Multi-point substructure coupling method to compensate multi-accelerometer masses in measuring rotation-related FRFs

Abstract

Abstract Tool-tip Frequency Response Functions (FRFs) are often required in milling vibration analysis. Receptance coupling substructures analysis (RCSA) affords an efficient analytical way for different tool-tip FRFs prediction with only one modal test. The coupling theory includes both translational and rotational degrees of freedom, so rotation-related FRFs are essential to know in the test. The finite-differential technique is generally used to measure these special FRFs due to the avoidance of specialist equipment. The technique uses several translational accelerometers spatially placed close to each other to approximate the rotational vibration.
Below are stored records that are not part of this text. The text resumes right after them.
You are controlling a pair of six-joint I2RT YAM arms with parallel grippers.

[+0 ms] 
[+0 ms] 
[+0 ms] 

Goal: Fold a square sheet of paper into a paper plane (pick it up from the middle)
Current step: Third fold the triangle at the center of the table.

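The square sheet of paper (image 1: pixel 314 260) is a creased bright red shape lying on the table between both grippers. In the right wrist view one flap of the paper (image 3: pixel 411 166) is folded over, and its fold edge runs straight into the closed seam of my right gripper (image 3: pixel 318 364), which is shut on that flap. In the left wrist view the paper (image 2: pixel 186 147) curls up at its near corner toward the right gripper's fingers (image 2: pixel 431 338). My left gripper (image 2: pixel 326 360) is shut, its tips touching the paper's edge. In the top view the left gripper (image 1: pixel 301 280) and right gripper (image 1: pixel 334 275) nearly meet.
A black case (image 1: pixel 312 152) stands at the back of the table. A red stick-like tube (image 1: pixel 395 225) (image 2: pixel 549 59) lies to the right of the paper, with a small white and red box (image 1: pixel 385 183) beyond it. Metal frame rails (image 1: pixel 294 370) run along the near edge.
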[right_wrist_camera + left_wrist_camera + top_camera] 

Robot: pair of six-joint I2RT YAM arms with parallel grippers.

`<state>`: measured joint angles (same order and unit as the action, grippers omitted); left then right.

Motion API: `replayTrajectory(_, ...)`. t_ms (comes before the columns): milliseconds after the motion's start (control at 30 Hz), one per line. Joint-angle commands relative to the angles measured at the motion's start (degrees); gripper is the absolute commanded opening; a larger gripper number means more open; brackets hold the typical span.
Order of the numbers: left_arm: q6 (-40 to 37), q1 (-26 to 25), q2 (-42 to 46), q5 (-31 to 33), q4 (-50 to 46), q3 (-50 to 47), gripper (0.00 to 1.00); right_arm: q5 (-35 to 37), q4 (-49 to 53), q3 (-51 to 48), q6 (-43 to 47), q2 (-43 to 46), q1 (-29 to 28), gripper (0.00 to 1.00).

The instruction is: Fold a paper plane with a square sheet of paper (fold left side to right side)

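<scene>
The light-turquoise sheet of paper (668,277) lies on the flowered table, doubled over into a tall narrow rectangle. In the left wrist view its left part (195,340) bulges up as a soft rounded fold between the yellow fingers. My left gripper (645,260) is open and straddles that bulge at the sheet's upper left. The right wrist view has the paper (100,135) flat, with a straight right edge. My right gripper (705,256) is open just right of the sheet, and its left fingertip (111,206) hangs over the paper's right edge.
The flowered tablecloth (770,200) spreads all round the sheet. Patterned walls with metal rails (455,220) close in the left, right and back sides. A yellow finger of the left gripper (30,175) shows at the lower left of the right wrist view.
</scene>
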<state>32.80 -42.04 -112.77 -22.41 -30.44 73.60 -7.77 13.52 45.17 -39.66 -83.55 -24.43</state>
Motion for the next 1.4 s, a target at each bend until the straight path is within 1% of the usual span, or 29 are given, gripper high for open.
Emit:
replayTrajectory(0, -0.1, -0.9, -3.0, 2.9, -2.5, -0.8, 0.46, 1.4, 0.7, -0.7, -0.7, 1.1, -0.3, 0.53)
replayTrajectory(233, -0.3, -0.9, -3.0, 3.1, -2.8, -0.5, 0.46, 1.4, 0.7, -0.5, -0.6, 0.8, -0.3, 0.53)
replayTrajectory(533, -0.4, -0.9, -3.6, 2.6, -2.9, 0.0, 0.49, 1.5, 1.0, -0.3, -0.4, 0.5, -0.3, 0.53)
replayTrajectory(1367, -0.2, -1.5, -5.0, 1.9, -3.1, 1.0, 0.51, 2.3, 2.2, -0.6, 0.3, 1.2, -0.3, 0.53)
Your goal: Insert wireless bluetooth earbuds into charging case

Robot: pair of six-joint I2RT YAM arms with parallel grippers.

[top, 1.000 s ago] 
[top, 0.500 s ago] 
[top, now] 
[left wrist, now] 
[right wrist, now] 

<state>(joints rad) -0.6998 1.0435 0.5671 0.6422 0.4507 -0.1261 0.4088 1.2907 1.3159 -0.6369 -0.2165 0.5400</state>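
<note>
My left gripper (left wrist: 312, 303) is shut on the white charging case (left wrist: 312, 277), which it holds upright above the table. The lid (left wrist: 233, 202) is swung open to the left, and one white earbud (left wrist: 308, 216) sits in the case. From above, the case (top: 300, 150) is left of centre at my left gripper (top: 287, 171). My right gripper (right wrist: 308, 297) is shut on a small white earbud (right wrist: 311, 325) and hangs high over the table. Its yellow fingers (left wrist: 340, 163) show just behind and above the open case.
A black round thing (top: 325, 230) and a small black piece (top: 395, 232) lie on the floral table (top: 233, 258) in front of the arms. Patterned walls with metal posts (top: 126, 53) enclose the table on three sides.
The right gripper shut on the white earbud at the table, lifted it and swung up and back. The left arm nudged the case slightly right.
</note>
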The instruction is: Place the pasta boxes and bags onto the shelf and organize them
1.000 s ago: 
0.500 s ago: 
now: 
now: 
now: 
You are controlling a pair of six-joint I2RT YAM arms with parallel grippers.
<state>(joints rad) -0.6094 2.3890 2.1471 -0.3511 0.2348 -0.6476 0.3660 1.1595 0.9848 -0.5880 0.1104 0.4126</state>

However, the added sensor masses lead to the frequency shift of the test structure, and the phenomenon would aggravate as the sensors increase. The polluted measurement data would subsequently decrease the tool-tip FRFs prediction accuracy. Addressing this problem, this paper introduces a multi-point substructure coupling method to simultaneously compensate the multi-accelerometer masses in a single experimental setup. The proposed method considers the installed accelerators as multiple point masses and then uses inverse coupling calculation to isolate their effect. The compensation procedure is first effectively validated in simulation and experiment, and then it is integrated into an RCSA-based application of predicting different tool-tip dynamics. Experimental results show that the compensated FRF data can improve prediction accuracy, especially when predicting tools shorter than the tested tool.